ARK Disruptive Innovation (ARKK) shows few signs of improving its risk management or ability to successfully navigate the challenging territory it explores. Its Morningstar Analyst Rating drops to Negative from Neutral as its People and Parent ratings both drop to Below Average from Average.
Since its meteoric rise in 2020, the strategy's exchange-traded fund has been one of the worst-performing U.S.-sold funds, as the aggressive-growth stocks it held fell back to earth. Its wretched 45.5% loss over the trailing 12 months through February 2022 significantly lagged the 7.9% decline of the average fund in the technology Morningstar Category and the Russell Midcap Growth Index’s 4.3% loss. (The strategy behaves more like a tech fund than its own mid-growth category.)
Manager Cathie Wood has since doubled down on her perilous approach in hopes of a repeat of 2020, when highly volatile growth stocks were in favor. She has saddled the portfolio with greater risk by slashing its number of stocks to 35 from 60 less than a year ago--thereby amplifying stock-specific risk--and growing its aggregate exposure to companies in which ARK Investment Management is a large shareholder. The strategy has effectively become less liquid and more vulnerable to severe losses. Wood runs a variety of exchange-traded funds that often make shared bets on stocks and can’t close to new investors--an option open-end mutual fund rivals can use to preserve their liquidity and investment opportunity set. The firm has no risk-management personnel.
Wood’s reliance on her instincts to construct the portfolio is a liability. This is a high-risk, benchmark-agnostic portfolio that invests across technology platforms the team thinks will revolutionize how sectors across the globe operate. The firm favors companies that are often unprofitable and whose stock prices are highly correlated. Rather than gauge the portfolio’s aggregate risk exposures and simulate their effects during a variety of market conditions, the firm uses its past as a guide to the future and views risk almost exclusively through the lens of its bottom-up research into individual companies.

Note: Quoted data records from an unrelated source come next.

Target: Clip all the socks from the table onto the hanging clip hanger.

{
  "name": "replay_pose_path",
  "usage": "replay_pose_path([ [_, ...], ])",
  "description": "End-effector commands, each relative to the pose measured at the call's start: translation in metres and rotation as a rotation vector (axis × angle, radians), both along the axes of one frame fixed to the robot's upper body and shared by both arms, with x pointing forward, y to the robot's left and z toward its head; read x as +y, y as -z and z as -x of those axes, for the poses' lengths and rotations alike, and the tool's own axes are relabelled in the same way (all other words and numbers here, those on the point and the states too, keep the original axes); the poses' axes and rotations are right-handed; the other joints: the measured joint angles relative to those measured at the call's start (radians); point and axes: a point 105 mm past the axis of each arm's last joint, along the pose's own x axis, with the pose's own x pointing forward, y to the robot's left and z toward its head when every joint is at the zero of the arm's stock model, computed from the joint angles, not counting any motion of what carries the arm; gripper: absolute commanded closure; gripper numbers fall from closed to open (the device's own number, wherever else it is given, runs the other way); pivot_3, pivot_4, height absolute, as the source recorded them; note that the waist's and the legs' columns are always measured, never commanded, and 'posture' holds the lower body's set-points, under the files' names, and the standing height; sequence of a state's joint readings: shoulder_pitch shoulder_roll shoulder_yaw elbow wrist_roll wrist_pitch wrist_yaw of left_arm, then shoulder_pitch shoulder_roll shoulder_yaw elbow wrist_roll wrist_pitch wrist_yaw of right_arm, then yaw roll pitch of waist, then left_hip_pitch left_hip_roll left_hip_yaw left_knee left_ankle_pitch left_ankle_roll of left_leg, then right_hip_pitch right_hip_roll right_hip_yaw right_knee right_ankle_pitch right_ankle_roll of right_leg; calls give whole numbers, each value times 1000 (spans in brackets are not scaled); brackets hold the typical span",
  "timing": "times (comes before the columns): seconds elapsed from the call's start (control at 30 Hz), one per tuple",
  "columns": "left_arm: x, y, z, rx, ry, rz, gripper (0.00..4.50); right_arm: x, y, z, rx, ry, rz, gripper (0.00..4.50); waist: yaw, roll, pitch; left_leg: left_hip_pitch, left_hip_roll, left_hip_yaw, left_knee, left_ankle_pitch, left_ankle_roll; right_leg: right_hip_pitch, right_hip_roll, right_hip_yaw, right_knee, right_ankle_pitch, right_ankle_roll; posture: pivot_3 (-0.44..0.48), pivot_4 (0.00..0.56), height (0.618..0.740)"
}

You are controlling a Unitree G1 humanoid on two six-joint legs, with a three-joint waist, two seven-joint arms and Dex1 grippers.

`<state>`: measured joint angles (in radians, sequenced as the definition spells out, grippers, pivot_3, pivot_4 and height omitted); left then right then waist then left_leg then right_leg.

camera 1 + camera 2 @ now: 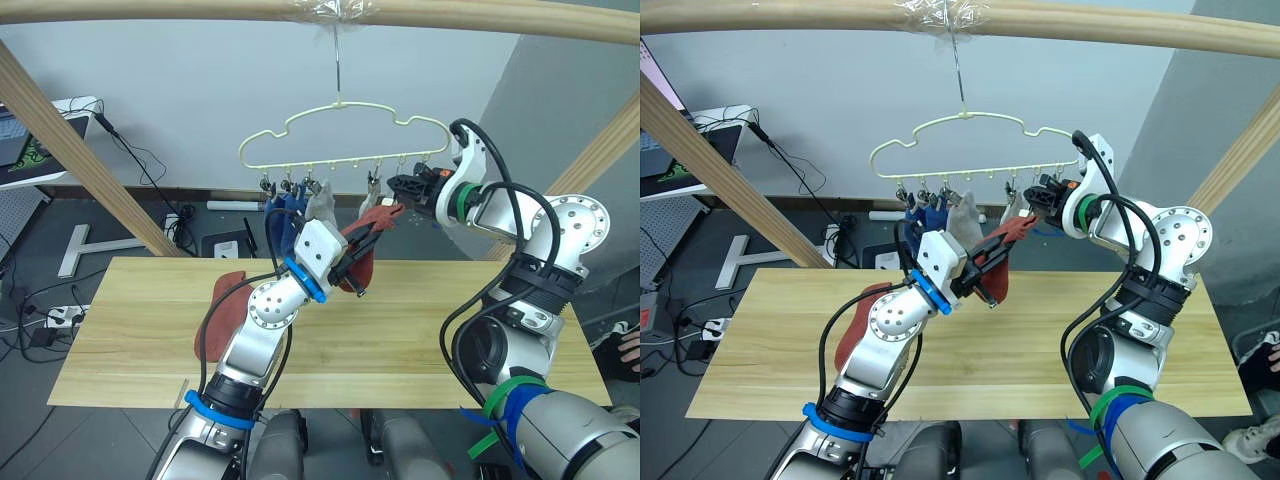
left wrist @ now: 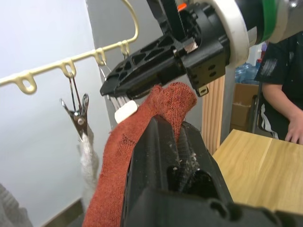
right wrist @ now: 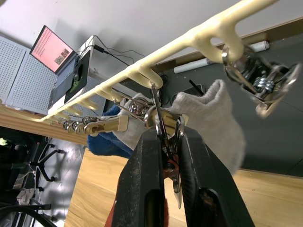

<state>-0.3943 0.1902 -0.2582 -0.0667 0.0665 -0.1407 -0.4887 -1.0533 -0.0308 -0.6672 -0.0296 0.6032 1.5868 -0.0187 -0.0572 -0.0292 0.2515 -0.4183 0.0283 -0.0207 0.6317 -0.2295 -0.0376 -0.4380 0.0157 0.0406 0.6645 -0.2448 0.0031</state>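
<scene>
A rust-red sock (image 2: pixel 142 142) is pinched in the left claw (image 2: pixel 177 142), raised above the tabletop (image 1: pixel 420 330) with its tip just below the right claw (image 3: pixel 171 142). The right claw's fingers squeeze a dark metal clip (image 3: pixel 165 137) on the clip hanger (image 1: pixel 340 135). A second rust-red sock (image 1: pixel 222 310) lies on the tabletop below the left claw.

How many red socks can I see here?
2. One rust-red sock is held up by the left gripper beside the clip hanger; the other lies on the table, partly hidden behind the left arm.
</scene>
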Motion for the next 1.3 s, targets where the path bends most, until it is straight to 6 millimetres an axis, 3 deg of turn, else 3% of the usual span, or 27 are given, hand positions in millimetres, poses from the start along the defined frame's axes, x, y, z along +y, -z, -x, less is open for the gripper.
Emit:
replay_pose_path([
  [0.03, 0, -11, 1, -63, -11, 15, 4463, 5, -15, 3, -40, -26, -13, 4388, 0, 0, 0, 0, 0, 0, 0, 0, 0, 0, 0, 0, 0, 0, 0, -73, 244, 740],
  [0.77, 4, -19, -8, -134, -73, -2, 4463, 8, -21, 3, -49, -43, -42, 4388, 0, 0, 0, 0, 0, 0, 0, 0, 0, 0, 0, 0, 1, 0, -1, -74, 240, 740],
  [1.13, -2, -20, -7, -121, -38, 7, 4500, 6, -30, 6, -81, -71, -83, 398, 0, 0, 0, 0, 0, 0, 0, 0, 0, 0, 0, 0, 1, 1, -1, -76, 238, 740],
  [1.2, -6, -19, -6, -102, -16, 12, 4500, 3, -32, 6, -91, -70, -91, 68, 0, 0, 0, 0, 0, 0, 0, 0, 0, 0, 0, 0, 1, 1, -1, -76, 238, 740],
  [1.3, -15, -16, -6, -18, 29, 56, 4500, -7, -39, 12, -144, -69, -68, 68, 0, 0, 0, -1, 0, 0, 0, 0, 0, 0, 0, 0, 1, 1, -1, -78, 235, 740],
])
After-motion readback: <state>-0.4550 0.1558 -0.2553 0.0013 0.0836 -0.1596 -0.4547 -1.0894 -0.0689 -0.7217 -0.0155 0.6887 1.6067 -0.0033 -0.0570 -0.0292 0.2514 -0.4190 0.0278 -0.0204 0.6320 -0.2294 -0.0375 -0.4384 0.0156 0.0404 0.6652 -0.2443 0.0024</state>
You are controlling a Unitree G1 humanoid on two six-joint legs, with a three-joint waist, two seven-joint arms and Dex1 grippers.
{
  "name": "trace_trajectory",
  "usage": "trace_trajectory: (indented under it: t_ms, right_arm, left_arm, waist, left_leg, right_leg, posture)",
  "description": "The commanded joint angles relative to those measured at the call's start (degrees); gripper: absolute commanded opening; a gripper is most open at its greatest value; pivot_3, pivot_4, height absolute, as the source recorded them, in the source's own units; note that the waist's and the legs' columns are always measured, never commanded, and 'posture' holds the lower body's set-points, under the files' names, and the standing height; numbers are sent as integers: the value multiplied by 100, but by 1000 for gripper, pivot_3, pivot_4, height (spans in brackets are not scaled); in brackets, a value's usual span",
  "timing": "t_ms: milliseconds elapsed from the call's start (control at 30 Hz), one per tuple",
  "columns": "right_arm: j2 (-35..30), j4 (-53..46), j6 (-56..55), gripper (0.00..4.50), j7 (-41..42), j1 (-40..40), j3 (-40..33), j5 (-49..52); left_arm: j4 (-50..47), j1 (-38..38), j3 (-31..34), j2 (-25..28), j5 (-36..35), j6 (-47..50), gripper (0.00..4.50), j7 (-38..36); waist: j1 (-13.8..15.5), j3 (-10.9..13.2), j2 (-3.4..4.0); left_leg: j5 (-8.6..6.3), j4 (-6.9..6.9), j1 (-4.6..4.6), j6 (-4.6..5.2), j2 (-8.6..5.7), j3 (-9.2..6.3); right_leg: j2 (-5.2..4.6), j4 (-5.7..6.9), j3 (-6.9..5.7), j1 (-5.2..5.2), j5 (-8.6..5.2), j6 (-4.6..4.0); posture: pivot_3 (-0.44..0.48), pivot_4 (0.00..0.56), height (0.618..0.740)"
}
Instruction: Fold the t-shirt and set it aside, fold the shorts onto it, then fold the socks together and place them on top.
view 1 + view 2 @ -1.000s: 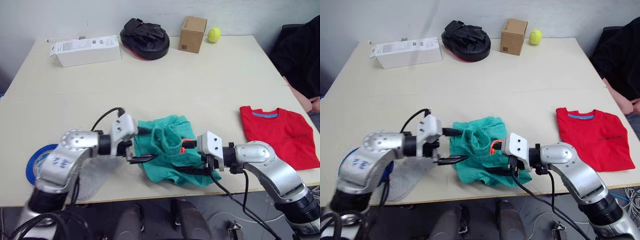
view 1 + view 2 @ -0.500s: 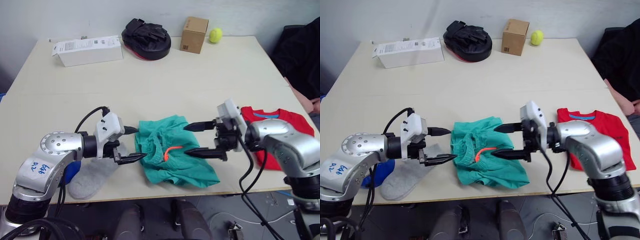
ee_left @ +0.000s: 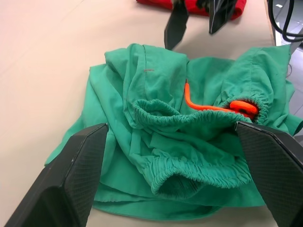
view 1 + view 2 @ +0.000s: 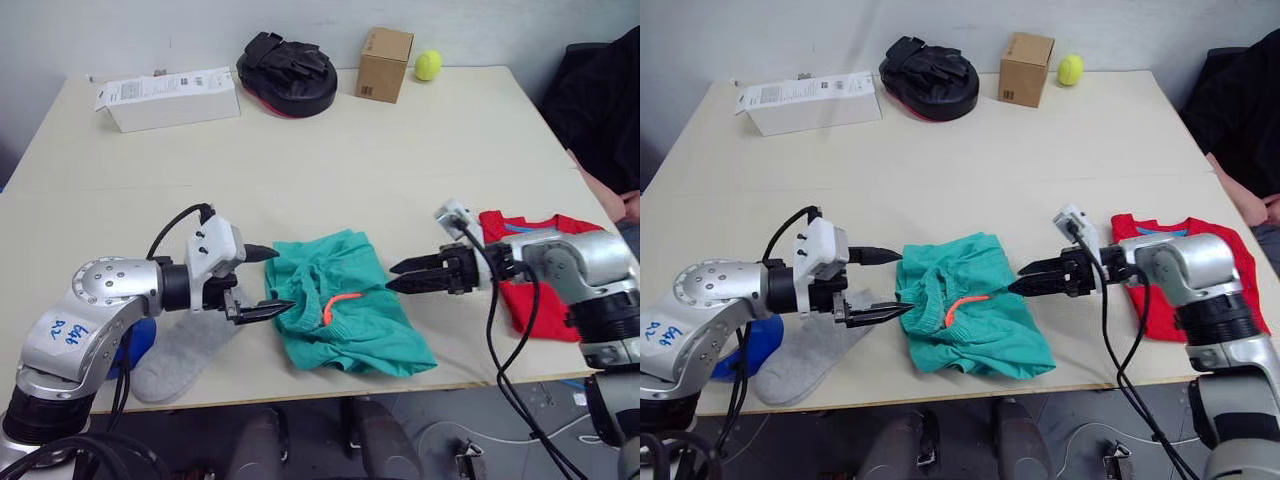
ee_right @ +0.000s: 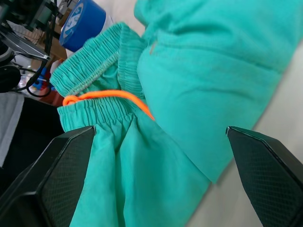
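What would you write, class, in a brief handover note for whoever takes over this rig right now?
Left gripper: open, empty, at the left edge of the crumpled teal-green thin-fabric shorts.
Right gripper: open, empty, at the shorts' right edge.
Bright red cotton t-shirt: folded, set aside at the table's right edge.
Light grey knit sock: flat by the left arm.
Done: t-shirt.
Left: fold shorts onto the t-shirt, then fold the socks and place them on top.
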Motion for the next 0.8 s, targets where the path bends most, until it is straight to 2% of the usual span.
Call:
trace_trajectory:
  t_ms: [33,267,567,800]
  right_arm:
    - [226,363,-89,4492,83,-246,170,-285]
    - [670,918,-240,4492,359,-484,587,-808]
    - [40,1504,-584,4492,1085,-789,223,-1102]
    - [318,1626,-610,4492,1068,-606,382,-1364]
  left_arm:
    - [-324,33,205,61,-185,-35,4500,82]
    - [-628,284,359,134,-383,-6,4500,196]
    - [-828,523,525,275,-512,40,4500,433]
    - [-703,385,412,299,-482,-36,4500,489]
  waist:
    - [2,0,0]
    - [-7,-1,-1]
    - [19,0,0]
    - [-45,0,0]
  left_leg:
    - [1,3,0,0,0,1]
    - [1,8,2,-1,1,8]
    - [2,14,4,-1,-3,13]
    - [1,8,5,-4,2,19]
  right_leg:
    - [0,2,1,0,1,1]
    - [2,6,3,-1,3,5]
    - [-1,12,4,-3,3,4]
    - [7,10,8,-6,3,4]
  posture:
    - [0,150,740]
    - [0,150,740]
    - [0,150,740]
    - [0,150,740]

ARK has in place a poor succession plan for the 66-year-old Wood, who is essential as the firm's majority owner and lone portfolio manager. Director of research Brett Winton would succeed her if needed, but his 15 years of industry experience include none as a manager. Exacerbating that key-person risk is the firm’s inability to develop and retain talent: Many of its analysts have come and gone, and most of the nine remaining lack deep industry experience.
Wood has suggested that risk management lies not with her but with those who invest in ARK’s funds. It’s tough to see why that should be so. ARK could do more to avert severe drawdowns of wealth, and its carelessness on the topic has hurt many investors of late. It could hurt more in the future.